PoliPy is a Python library that provides a command-line interface (CLI) and an API to scrape, parse, and analyze privacy policies of different services. It is a maintained library developed as a collaborative effort of researchers at the Berkeley Lab for Usable and Experimental Security (BLUES) at the University of California, Berkeley.
Please read carefully to learn more about properly citing this library and the GNU GPLv3 terms that govern the usage and modification of this software.
PoliPy uses selenium
library to dynamically scrape webpages that host privacy policies. This allows PoliPy to download policies hosted on pages that, for instance, require JavaScript to be enabled. Selenium
will open the webpage in a private window of Firefox Browser in the background using a geckodriver
process, allowing the Python script to control the behavior of the browser without having the user interact with it directly.
To ensure that PoliPy works as intended, first make sure to install the latest version of the Mozilla Firefox browser. Afterwards, download the latest verison of geckodriver for your operating system. You will need to ensure that the geckodriver
is on the path and can be executed. Refer to selenium Python API documentation for more information and troubleshooting.
You can easily install the library using pip
:
pip install polipy
You might encounter the following prompt the first time you run PoliPy on MacOS (or a similar prompt on another OS):
This prompt appears as the library is making network requests to the webpages where privacy policy are hosted.

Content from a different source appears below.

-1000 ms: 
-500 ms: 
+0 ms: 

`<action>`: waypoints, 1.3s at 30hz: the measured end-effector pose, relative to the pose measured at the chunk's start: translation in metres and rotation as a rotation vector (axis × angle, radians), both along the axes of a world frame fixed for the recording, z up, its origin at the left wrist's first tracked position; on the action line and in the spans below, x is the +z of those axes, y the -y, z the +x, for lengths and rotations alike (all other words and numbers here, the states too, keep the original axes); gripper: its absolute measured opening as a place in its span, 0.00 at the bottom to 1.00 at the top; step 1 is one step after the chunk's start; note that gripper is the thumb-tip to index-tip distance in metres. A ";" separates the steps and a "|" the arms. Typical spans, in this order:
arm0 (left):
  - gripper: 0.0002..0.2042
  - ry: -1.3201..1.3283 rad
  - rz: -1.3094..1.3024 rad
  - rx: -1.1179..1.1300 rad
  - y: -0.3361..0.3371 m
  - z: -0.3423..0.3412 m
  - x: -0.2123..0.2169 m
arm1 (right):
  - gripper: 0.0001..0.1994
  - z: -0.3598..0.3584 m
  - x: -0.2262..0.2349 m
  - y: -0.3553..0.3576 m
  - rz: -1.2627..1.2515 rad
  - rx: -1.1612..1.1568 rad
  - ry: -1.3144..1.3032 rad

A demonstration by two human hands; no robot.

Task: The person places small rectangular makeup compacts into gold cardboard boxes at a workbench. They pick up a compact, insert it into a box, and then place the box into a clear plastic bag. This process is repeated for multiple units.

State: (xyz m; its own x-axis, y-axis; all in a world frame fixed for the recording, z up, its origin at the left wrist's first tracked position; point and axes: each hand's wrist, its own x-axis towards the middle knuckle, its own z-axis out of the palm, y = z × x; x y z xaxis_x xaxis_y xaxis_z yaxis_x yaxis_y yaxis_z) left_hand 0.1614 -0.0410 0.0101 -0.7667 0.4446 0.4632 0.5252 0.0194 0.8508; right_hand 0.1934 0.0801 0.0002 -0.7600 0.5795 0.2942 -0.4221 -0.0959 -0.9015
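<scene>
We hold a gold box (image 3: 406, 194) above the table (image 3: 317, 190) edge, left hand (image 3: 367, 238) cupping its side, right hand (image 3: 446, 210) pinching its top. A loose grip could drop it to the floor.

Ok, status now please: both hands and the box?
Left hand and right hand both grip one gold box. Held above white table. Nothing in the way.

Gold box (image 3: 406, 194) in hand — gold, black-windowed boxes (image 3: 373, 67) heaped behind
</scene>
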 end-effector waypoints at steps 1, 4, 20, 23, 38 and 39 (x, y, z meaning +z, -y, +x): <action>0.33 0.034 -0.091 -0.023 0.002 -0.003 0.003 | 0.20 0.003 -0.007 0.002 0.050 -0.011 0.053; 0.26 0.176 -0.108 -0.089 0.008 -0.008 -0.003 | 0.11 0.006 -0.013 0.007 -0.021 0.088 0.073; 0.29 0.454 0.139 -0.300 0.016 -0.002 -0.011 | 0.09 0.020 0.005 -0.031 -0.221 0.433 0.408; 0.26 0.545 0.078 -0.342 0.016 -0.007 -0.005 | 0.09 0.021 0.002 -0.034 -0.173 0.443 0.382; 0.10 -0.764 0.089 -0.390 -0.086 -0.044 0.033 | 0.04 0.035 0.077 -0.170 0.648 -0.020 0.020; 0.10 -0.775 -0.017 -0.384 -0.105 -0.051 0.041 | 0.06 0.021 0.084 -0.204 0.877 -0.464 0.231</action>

Select Allow
to continue.
This library can either be used as a command-line interface (CLI):
$ cat policies.txt
https://docs.github.com/en/github/site-policy/github-privacy-statement
$ polipy policies.txt -s
or as an API imported by another module:
import polipy
url = 'https://docs.github.com/en/github/site-policy/github-privacy-statement'
result = polipy.get_policy(url, screenshot=True)
result.save(output_dir='.')
Both of these result in the creation of the following output folder:
├── docs_github_com_c0eb432555
│ ├── 20210511.html
│ ├── 20210511.png
│ ├── 20210511.json
├── └── 20210511.meta
where the base file name corresponds to the date the policy was scraped and the file extensions correspond to the following:
.html
contains the (dynamic) source of the webpage where privacy policy is hosted.png
contains the screenshot of the webpage.meta
contains information such as the URL of the privacy policy and the date of last scraping.json
contains the content extracted from the privacy policy.
For instance, the text
key of the JSON in the .json
file contains the extracted text from the scraped privacy policy:
GitHub Privacy Statement - GitHub Docs
GitHub Docs
All products
GitHub.com
Getting started
...
Effective date: December 19, 2020
Thanks for entrusting GitHub Inc. (“GitHub”, “we”) with your source code, your projects, and your personal information. Holding on to your private information is a serious responsibility, and we want you to know how we're handling it.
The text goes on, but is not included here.